Material provided:
—————
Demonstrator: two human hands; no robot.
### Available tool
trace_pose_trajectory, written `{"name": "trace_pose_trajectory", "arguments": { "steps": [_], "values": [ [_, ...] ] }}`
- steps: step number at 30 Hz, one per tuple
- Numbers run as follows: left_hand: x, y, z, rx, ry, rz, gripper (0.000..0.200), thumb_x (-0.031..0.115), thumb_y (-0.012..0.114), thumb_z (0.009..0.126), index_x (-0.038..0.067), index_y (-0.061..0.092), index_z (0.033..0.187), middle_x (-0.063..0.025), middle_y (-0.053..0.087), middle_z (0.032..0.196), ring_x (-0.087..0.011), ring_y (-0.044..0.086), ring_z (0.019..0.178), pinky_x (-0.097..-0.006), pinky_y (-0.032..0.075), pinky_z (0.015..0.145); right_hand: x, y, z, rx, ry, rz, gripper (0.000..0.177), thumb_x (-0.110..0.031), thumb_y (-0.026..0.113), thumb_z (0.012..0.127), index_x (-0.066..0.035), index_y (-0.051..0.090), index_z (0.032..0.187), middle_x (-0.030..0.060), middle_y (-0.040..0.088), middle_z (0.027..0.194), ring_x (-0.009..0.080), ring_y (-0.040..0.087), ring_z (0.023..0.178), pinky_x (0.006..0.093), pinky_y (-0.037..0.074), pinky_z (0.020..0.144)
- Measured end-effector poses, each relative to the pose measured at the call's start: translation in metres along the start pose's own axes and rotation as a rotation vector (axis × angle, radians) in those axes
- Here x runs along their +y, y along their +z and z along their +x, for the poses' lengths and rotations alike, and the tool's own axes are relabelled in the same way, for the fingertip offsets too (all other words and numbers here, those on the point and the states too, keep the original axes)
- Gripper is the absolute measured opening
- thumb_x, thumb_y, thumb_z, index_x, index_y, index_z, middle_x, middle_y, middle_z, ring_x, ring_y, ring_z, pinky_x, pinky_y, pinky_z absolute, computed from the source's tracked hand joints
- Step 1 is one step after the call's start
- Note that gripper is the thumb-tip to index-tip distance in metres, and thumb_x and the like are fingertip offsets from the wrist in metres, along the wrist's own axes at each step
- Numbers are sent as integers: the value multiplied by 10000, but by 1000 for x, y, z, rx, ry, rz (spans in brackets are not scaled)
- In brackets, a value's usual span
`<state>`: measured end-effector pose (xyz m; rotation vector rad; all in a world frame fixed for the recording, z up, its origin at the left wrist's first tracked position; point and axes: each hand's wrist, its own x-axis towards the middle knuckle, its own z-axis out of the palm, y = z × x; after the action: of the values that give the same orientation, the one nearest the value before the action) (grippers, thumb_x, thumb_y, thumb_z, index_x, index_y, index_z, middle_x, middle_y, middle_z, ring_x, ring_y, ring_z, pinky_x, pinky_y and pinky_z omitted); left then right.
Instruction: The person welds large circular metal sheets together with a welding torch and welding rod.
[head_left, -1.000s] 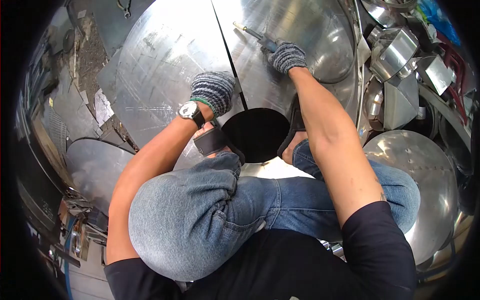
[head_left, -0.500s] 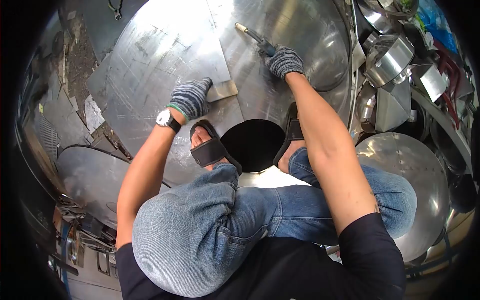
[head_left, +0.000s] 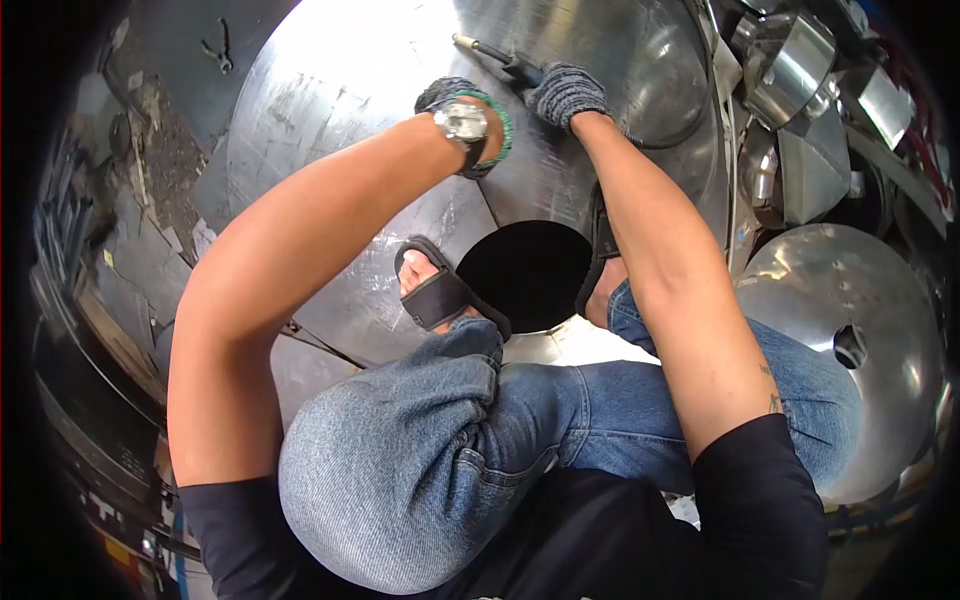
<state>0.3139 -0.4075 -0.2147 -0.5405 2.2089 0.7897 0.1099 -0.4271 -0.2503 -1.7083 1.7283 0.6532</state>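
Workshop floor (head_left: 150, 110): far left, grimy and strewn with flat scraps too overlapped to count; one pair of pliers (head_left: 219, 47) lies open near its top.
Metal sheet (head_left: 330, 110): large, curved at the edge, shiny and finely scratched; a straight seam (head_left: 488, 205) shows as a thin line, where a second ago it was a wide dark gap.
Left hand (head_left: 462, 105): in a striped knit glove with green edging, raised higher and nearer the tool than half a second ago; the metal strip beside it then is out of sight. Fingers hidden behind the wrist, so I cannot tell whether they grip anything.
Watch (head_left: 462, 122): one, on the left wrist, round and silvery, blurred.
Hand tool (head_left: 515, 67): one, above the sheet, dark body, slim rod, pale tip pointing up and left.
Sandals (head_left: 440, 300): two, black, one either side of the round black opening (head_left: 525, 275).
Right hand (head_left: 567, 95): knit glove, closed around the tool's body, as before.
Metal pieces (head_left: 790, 80): heaped at right, bent, curved and boxy.
Smaller disc (head_left: 870, 270): one, smooth metal, with one small dark hole (head_left: 850, 347) beside the jeans (head_left: 800, 400).
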Motion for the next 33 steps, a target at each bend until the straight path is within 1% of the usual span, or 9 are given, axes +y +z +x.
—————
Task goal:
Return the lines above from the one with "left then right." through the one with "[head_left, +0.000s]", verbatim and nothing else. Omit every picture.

Completed exercise:
`<state>`: measured end-effector pose (xyz m; rotation vector rad; all in a world frame fixed for the recording, z up, its origin at the left wrist's first tracked position; point and axes: each hand's wrist, its own x-axis towards the middle knuckle, its own z-axis out of the palm, y = z × x; after the action: of the values that give the same orientation, the one nearest the value before the action) (grippers, thumb_x, thumb_y, thumb_z, index_x, index_y, index_z, middle_x, middle_y, middle_z, ring_x, ring_y, ring_z, pinky_x, pinky_y and pinky_z omitted); left then right.
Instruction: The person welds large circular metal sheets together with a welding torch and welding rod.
[head_left, -1.000s] 
[head_left, -0.500s] 
[head_left, +0.000s] 

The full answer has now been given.